To perform calibration of a Cox regression model (i.e. assessing for the agreement between the predicted and the observed outcome), what is the best method to present the accuracy of the model in predicting the actual event?
As far as I understand, we can calculate the actual outcome probability by observing the number of events that occurred in a number of subjects with similar/same predicted probability from the Cox model. To perform the above calculation, do we stratify the predicted risk into several groups (<15%, 15-30%, 30-45% etc.), and within each risk group we use the number of subjects as the denominator for the calculation of actual outcome?
What method do we use to compare the predicted outcome with the actual outcome? Is it good enough if we simply present the predicted and actual risk% in each risk group in table format? Can rms package in R do all calibrations for you?
Can we use pec::predictSurvProb() to give the absolute risk of event for each individual? Can we specify the time point for the risk/hazard function for each individual to be at the ENDPOINT of follow up?

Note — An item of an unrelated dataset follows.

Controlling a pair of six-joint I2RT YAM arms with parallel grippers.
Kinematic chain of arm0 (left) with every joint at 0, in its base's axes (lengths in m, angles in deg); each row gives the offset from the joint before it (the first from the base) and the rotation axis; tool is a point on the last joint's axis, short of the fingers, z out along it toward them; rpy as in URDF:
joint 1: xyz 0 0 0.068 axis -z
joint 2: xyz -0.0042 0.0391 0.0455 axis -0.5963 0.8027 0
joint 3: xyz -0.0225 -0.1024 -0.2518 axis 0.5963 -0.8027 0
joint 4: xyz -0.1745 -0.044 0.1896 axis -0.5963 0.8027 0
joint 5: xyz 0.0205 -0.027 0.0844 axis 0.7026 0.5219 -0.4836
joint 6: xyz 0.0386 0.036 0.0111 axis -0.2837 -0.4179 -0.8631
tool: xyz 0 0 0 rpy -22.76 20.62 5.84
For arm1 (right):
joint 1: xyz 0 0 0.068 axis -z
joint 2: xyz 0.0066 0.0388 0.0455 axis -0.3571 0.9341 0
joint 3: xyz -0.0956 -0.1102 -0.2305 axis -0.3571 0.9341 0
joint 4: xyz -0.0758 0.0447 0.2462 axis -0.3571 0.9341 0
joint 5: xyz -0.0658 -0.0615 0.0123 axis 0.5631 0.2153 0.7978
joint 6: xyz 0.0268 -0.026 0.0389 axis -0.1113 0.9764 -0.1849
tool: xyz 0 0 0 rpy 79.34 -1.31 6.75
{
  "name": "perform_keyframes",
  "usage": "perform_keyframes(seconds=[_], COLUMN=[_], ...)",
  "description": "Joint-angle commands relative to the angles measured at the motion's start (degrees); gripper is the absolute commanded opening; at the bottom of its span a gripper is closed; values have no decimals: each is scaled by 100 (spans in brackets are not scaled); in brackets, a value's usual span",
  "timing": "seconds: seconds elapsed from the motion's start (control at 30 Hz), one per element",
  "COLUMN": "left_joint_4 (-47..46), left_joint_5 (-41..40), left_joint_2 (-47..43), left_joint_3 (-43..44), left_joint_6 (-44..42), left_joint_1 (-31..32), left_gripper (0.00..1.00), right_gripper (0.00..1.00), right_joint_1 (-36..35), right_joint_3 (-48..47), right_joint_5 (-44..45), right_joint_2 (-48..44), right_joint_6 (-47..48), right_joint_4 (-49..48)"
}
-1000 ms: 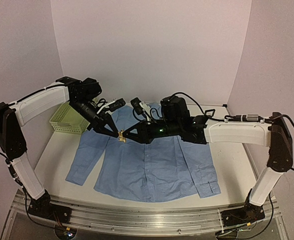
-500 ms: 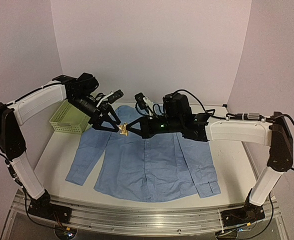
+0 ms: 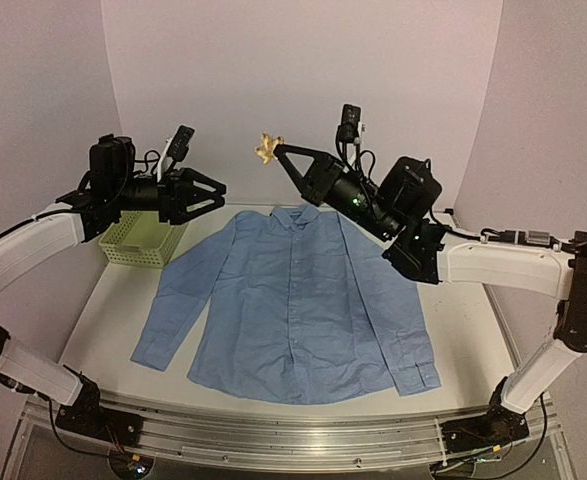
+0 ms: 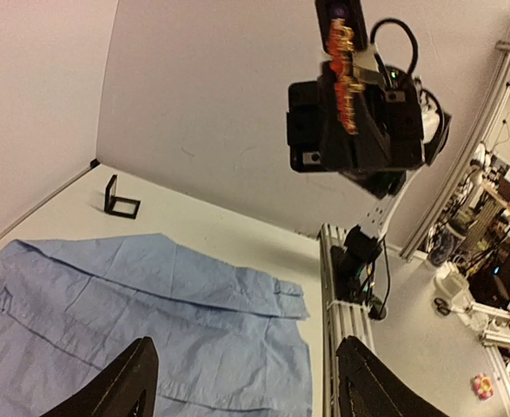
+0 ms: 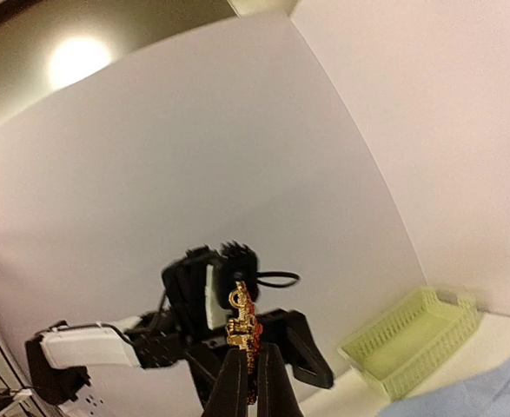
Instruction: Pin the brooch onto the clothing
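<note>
My right gripper (image 3: pixel 279 151) is raised high over the far side of the table (image 3: pixel 108 305), its 2 fingers pressed together on the brooch (image 3: pixel 266 150). The brooch sticks out past the fingertips, orange-red with gold glints. In the right wrist view it stands upright in the closed jaws, with the left arm behind it. So the brooch is up in the air, well apart from the shirt (image 3: pixel 293 310).

My left gripper (image 3: pixel 216 193) hovers over the far left of the table, above the pale green basket (image 3: pixel 133 245). Its 2 fingers are spread wide, holding nothing, and they point towards the right gripper.

The shirt lies flat, front up and buttoned, collar towards the back wall, 1 sleeve angled down each side. The basket sits just beside the shirt's shoulder on my left. In the left wrist view I see a small black box (image 4: pixel 121 205) on the table beyond the shirt's edge, near the wall
</note>
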Motion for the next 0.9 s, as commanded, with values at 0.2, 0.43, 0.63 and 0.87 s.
perform_keyframes(seconds=[0.2, 0.43, 0.63, 0.87], left_joint_4=[-3327, -3705, -3858, -4157], left_joint_5=[-610, -649, -900, -796], left_joint_2=[281, 445, 597, 573], left_joint_3=[30, 127, 327, 258], left_joint_6=[2285, 2472, 2615, 2606], left_joint_1=[823, 992, 1124, 1198], left_gripper=[71, 55, 53, 55], right_gripper=[0, 0, 0, 0], right_joint_1=[-257, -329, -375, -384], right_joint_3=[-215, -191, -214, -155], right_joint_5=[221, 313, 346, 459], right_joint_2=[458, 482, 570, 537], right_joint_6=[108, 265, 317, 433], right_joint_4=[-1926, -1951, -1948, -1942])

When interpreting the results, do we use the mean follow up period (in years) as the time point on which the predicted risk and actual risk are based? (E.g. Individual A has 30% risk of event at 6.5 years (mean follow up period))
Is the goodness-of-fit test for Cox regression (Gronnesby and Borgan test) simply a means for calibration for cox regression? Or does it mean something else?
To compare models with net reclassification, how many subjects and outcomes do we need for such method to become valid?